→ **TASK BRIEF**
Only the lines below between the ones containing "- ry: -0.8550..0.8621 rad" and "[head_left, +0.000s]", inclusive, are to be reproduced, each exactly as it stands.
________________________________________
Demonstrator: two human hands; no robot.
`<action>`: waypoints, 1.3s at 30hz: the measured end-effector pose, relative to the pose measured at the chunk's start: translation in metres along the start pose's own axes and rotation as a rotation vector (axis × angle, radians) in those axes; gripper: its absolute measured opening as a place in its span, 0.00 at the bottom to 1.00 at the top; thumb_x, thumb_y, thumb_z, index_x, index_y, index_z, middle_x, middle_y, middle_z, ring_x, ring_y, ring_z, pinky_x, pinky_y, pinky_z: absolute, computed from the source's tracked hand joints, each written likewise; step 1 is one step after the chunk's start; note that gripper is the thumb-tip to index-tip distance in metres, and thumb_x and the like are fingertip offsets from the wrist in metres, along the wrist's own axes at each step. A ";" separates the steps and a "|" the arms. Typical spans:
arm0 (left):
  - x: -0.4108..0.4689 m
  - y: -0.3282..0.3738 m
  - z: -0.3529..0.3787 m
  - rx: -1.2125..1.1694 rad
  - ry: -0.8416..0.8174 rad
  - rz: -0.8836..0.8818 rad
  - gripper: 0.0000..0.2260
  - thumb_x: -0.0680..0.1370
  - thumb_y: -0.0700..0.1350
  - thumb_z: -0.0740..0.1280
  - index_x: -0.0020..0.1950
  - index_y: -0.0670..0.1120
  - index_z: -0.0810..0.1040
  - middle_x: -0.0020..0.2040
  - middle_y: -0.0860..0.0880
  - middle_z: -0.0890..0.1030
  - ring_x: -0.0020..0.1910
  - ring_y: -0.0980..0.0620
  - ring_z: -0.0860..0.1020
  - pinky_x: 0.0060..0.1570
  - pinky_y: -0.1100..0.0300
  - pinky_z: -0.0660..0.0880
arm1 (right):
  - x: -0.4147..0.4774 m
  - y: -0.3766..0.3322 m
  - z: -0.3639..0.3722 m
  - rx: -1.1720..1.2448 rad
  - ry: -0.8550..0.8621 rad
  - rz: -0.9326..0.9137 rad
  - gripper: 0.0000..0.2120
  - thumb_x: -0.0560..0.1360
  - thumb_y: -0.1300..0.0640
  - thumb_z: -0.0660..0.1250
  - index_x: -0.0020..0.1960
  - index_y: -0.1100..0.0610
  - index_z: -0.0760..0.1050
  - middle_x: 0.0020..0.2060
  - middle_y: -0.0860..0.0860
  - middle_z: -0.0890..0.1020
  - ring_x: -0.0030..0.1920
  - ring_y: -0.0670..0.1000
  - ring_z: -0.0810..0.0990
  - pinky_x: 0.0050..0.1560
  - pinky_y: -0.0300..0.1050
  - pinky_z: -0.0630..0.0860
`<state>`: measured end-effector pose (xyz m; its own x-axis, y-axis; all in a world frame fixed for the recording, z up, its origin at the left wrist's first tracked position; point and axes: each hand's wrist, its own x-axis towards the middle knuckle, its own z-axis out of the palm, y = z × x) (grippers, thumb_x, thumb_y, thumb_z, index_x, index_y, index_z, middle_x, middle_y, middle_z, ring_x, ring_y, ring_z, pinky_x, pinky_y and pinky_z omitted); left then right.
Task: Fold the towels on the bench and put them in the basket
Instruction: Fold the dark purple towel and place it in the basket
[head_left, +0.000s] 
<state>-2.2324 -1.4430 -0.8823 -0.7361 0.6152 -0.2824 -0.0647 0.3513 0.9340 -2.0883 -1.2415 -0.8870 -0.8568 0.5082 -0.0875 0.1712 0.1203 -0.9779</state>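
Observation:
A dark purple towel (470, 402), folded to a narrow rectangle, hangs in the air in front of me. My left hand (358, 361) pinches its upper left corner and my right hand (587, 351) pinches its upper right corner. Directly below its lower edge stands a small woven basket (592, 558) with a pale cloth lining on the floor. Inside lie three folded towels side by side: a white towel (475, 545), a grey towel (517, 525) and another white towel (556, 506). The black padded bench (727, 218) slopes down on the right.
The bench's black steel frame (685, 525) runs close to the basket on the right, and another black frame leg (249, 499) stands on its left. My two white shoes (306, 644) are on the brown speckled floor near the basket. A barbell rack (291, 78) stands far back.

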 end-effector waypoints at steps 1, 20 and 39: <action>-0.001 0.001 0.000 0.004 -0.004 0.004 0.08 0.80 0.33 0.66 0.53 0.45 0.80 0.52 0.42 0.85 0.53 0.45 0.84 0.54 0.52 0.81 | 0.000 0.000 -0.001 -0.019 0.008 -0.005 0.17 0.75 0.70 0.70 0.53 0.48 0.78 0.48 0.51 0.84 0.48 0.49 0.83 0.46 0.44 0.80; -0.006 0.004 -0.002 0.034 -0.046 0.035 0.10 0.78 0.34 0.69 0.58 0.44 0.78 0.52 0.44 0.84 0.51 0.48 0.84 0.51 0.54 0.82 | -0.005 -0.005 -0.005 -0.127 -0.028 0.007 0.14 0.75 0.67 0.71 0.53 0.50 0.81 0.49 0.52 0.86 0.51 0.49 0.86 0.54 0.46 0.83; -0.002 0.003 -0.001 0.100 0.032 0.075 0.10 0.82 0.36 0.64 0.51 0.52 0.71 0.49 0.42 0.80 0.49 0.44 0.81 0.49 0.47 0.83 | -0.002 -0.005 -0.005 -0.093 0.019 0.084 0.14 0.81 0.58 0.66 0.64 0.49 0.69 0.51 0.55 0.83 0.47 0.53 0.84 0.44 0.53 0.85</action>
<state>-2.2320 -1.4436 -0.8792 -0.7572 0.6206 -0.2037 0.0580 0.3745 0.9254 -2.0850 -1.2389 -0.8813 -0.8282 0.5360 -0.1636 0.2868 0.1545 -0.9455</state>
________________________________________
→ **YOUR SOLUTION**
  - ry: -0.8550..0.8621 rad
  - rz: -0.9326..0.9137 rad
  - gripper: 0.0000..0.2120
  - thumb_x: -0.0560..0.1360
  - thumb_y: -0.1300..0.0640
  - thumb_z: -0.0660..0.1250
  - index_x: -0.0020..0.1960
  - index_y: -0.1100..0.0610
  - index_z: -0.0760..0.1050
  - middle_x: 0.0020..0.2060
  - middle_y: -0.0860..0.0860
  - middle_z: -0.0890..0.1020
  - ring_x: -0.0030..0.1920
  - ring_y: -0.0670..0.1000
  - ring_z: -0.0810..0.0990
  - pinky_x: 0.0050..0.1560
  - pinky_y: -0.0300..0.1050
  - pinky_z: -0.0630..0.0860
`<state>`: measured end-effector pose (xyz m; its own x-axis, y-axis; all in a world frame fixed for the recording, z up, its origin at the left wrist's first tracked position; point and axes: each hand's wrist, its own x-axis towards the middle knuckle, its own z-axis out of the palm, y = z × x) (grippers, thumb_x, thumb_y, thumb_z, index_x, index_y, index_z, middle_x, middle_y, middle_z, ring_x, ring_y, ring_z, pinky_x, pinky_y and pinky_z omitted); left then right.
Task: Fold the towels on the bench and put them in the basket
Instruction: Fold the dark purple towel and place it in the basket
[head_left, +0.000s] 

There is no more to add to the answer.